Jeongwan Haah (Microsoft Research)
Title: Topological aspects of quantum codes
Perhaps the most important quantum code of all is the surface code for expected practical reasons and for its connection to topological phases of matter. In various aspects the two-dimensional surface code is extreme, which I plan to discuss in these lectures. Specifically, I will explain that (i) local codes in one-dimension cannot achieve large code distance, (ii) two-dimensional local codes can only achieve code distance that is linear in the linear system size L, (iii) the number of logical qubits in d-dimensional local codes can only be O(L^{d-2}), and (iv) two-dimensional translation invariant codes are always surface codes. In the last lecture, I will change the theme and discuss triorthogonal codes that are useful for magic state distillation.
Yassine Hamoudi (University of California, Berkeley)
Title: Quantum query complexity
Quantum query complexity offers one of the most fruitful models of computation for the study of quantum algorithms. It has featured many significant quantum speedups, from the Bernstein-Vazirani algorithm to the recent Yamakawa-Zhandry supremacy breakthrough. The limits of quantum queries have been questioned since the early days of quantum computing. This led to the development of two fundamental lower bound techniques: the polynomial and the adversary methods. The focus of this course will be to introduce these methods and to present some of their new variants, such as the compressed oracle technique. We will also consider the role of duals in these methods and how they can lead to tight bounds or even new algorithms.
Sandy Irani (University of California, Irvine)
Title: Quantum Hamiltonian complexity
One of the goals of quantum information theory is to understand quantum systems from the standpoint of computational complexity. How difficult is it to compute fundamental properties of a quantum system or simulate a particular system over time? Physicists have been using computers for decades to understand various aspects of quantum systems, but these methods are typically heuristic and achieve success on only limited classes of systems. In this course, we will approach these problems from a formal, complexity-theoretic point of view. In particular, one of the most basic properties of a system is its lowest energy state or ground state. We will focus on the complexity of ground states of finite and infinite systems and the computational resources required to compute them.

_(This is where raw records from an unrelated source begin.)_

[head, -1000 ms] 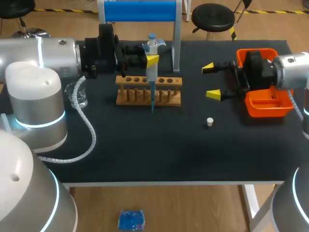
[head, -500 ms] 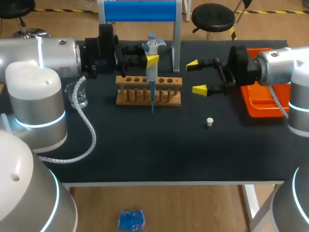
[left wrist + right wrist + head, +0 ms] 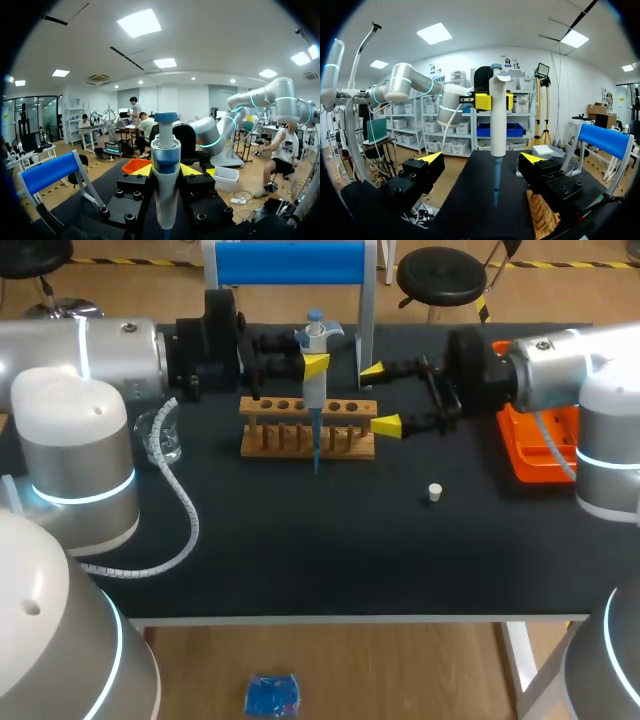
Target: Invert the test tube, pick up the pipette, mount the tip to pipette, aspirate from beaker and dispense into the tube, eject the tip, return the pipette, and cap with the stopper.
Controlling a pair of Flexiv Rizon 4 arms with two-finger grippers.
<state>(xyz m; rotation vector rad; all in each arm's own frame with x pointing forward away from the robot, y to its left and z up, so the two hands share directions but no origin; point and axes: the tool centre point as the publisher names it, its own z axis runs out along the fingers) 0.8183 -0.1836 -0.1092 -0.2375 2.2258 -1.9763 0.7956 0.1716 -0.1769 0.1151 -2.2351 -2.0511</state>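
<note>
The rack (image 3: 350,442) lies between the beaker (image 3: 166,436), left, and the stopper (image 3: 434,492), right.

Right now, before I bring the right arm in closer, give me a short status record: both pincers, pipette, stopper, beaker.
Left pincer: shut on the pipette, holding it upright at the wooden rack.
Pipette: blue tip mounted, pointing down; whether it is over a rack hole, cannot tell.
Right pincer: open, empty, at the rack's right end, facing the pipette without touching it.
Stopper: loose on the table, apart from both pincers.
Beaker: table's left side, beside the left arm.
</note>
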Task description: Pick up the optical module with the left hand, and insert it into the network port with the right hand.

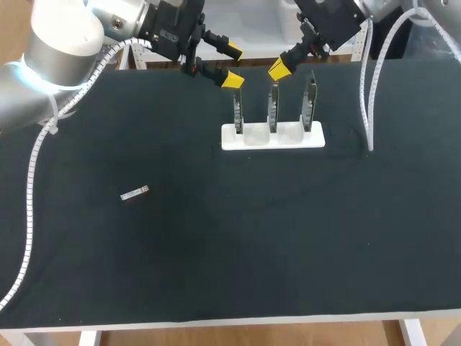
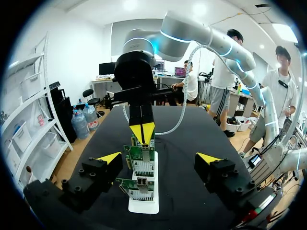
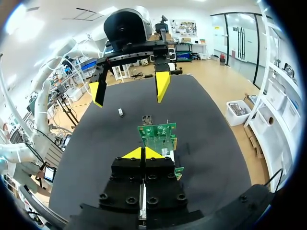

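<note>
A: What holds anything on this table?

B: Only one container: a white slotted holder (image 1: 272, 138) towards the far edge of the black table cover (image 1: 238, 245). Three green network cards (image 2: 143, 162) stand upright in it, one in each slot and side by side. Each card has a metal bracket.

A: Can you see the ports?

B: In the left wrist view the cards line up one behind another. The nearest one shows a metal port cage facing the camera, low down on the card.

A: And the thing to be picked up?

B: There is one small silver metal optical module (image 1: 134, 194). It lies flat on the cover, well apart from the holder and on my left side. Nothing touches it.

A: How do the claws stand?

B: There are two. The left gripper (image 1: 232, 65) hangs just beside the top of the left-end card. Its yellow tips are spread wide and it holds nothing. Seen from its own wrist, the row of cards sits ahead, between the fingers. The right gripper (image 1: 279, 70) hangs over the middle card with its tips pressed together, and nothing is between them.

A: Does it touch that card?

B: I cannot tell.
</note>
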Robot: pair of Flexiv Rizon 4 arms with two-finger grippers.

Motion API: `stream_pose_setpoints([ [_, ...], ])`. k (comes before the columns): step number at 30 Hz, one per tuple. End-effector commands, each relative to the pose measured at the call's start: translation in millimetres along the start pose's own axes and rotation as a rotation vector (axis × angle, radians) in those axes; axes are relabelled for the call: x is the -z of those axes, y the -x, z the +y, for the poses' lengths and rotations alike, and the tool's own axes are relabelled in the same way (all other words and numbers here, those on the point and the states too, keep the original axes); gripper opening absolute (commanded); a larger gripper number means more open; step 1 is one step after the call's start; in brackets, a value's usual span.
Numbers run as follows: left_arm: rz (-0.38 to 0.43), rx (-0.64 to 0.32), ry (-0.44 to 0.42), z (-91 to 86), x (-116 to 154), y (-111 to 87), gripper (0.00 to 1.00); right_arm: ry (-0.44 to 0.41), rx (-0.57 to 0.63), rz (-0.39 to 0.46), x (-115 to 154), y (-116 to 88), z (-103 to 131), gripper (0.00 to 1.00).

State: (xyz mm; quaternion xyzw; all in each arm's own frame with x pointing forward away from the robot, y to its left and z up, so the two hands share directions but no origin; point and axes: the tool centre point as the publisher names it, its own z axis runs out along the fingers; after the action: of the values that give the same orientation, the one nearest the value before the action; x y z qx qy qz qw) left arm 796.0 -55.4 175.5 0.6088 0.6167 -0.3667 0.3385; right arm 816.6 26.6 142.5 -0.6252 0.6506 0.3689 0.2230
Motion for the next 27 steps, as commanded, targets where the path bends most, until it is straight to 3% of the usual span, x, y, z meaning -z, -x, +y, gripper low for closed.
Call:
stream_pose_setpoints([
  [1,0.001,-0.001,-0.002,0.9,0.0,-0.1,1.0,0.094,0.009,-0.004,2.0,1.7,-7.9,0.0],
  [12,0.001,-0.001,-0.002,0.9,0.0,-0.1,1.0,0.074,0.024,-0.031,15.5,16.0,-7.8,0.0],
  [27,0.001,-0.001,-0.002,0.9,0.0,-0.1,1.0,0.01,0.044,-0.054,54.5,23.4,5.7,0.0],
])
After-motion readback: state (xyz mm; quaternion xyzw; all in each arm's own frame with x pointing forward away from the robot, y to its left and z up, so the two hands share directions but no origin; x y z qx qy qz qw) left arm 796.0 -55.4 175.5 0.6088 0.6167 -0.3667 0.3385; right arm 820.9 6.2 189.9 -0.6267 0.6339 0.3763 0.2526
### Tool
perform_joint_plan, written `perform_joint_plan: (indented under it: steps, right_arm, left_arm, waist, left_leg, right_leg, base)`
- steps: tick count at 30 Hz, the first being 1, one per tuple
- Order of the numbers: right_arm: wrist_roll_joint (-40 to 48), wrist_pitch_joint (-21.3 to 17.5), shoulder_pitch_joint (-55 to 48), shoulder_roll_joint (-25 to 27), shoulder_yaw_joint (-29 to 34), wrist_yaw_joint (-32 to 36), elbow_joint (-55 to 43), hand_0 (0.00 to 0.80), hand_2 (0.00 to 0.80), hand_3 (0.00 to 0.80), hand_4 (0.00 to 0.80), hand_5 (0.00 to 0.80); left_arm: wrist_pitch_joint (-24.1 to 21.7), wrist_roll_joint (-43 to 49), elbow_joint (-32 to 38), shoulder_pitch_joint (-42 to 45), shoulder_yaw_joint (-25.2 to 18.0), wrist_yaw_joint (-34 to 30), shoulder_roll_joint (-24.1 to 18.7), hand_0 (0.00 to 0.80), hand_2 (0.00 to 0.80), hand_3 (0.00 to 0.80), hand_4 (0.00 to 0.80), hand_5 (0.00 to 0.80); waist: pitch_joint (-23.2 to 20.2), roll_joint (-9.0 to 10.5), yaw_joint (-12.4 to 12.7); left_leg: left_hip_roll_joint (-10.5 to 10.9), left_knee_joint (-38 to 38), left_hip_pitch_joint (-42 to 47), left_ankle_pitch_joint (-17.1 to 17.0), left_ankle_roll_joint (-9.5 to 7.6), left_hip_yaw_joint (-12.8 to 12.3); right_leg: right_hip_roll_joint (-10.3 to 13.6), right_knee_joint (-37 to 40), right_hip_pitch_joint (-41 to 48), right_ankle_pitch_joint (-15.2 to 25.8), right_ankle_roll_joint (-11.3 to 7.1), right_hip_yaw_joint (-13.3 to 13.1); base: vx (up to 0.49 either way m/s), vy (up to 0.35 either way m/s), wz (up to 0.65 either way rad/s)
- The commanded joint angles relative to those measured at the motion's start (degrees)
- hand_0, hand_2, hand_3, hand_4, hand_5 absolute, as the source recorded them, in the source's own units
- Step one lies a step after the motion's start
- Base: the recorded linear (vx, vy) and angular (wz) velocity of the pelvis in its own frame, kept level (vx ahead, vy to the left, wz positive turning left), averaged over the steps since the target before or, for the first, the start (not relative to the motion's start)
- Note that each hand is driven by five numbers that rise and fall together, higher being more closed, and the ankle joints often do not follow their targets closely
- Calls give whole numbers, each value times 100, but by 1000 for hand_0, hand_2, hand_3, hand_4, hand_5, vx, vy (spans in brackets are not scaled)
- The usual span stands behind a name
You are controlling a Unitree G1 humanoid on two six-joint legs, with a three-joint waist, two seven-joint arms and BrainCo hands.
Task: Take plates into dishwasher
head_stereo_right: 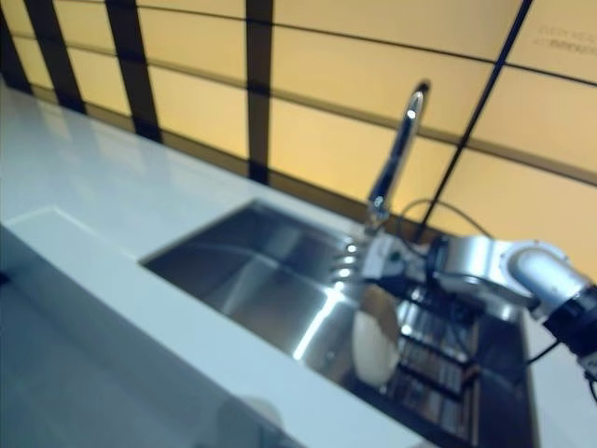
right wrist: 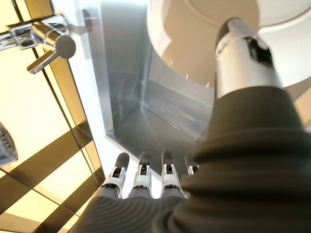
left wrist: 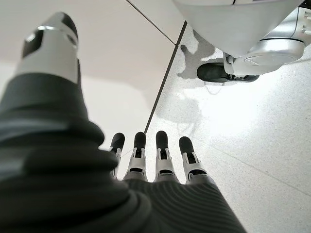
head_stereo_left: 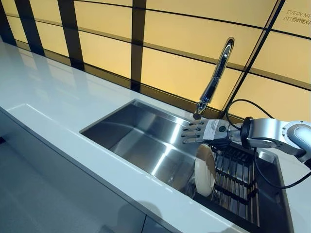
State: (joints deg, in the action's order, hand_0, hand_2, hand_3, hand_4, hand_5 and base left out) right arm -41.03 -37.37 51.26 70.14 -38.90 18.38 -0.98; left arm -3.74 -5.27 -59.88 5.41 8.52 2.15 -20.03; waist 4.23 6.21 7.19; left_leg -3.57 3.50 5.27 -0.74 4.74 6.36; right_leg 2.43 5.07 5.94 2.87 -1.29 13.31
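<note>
- From the head's left eye, the white countertop (head_stereo_left: 73, 141) edge runs closest to the camera; behind it sits the steel sink (head_stereo_left: 141, 141), with a dark slatted rack (head_stereo_left: 235, 182) filling its right end; one cream plate (head_stereo_left: 205, 170) stands on edge at the rack's sink-side end, face turned toward the open basin.
- The right hand (head_stereo_left: 197, 132) hangs just above and a little behind that plate, under the faucet (head_stereo_left: 214, 80) spout; its fingers are stretched flat toward the open basin and hold nothing; so the plate lies below the palm, long axis upright, and I judge a downward reach and a closing thumb is what the pick needs.
- The right eye shows the same: one plate (head_stereo_right: 373, 347), one rack, one faucet, one hand above.
- The left wrist camera shows the left hand (left wrist: 155, 155) with fingers straight and empty, pointing down at pale floor (left wrist: 252, 131) beside a cabinet front; it is well away from the sink, so the right arm is clearly nearer.
- The right wrist camera shows fingers (right wrist: 141, 174) extended over the sink corner, thumb lying against the plate's rim without gripping; no dishwasher in any view.
</note>
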Motion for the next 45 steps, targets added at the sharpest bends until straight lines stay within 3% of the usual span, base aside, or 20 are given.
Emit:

Ewin Tang (University of Washington)
Title: Quantum and quantum-inspired linear algebra
An exciting recent line of work unifies many interesting quantum algorithms under a powerful linear algebraic framework known as "quantum singular value transformation" (QSVT). We'll introduce this framework, build some tools in polynomial approximation that are helpful for applying it, and investigate what kinds of results it can achieve. Our goal will be to understand how and when to use QSVT in quantum algorithm design, and ultimately, whether it can reveal new quantum speedups for interesting problems in data analysis, machine learning, or quantum simulation.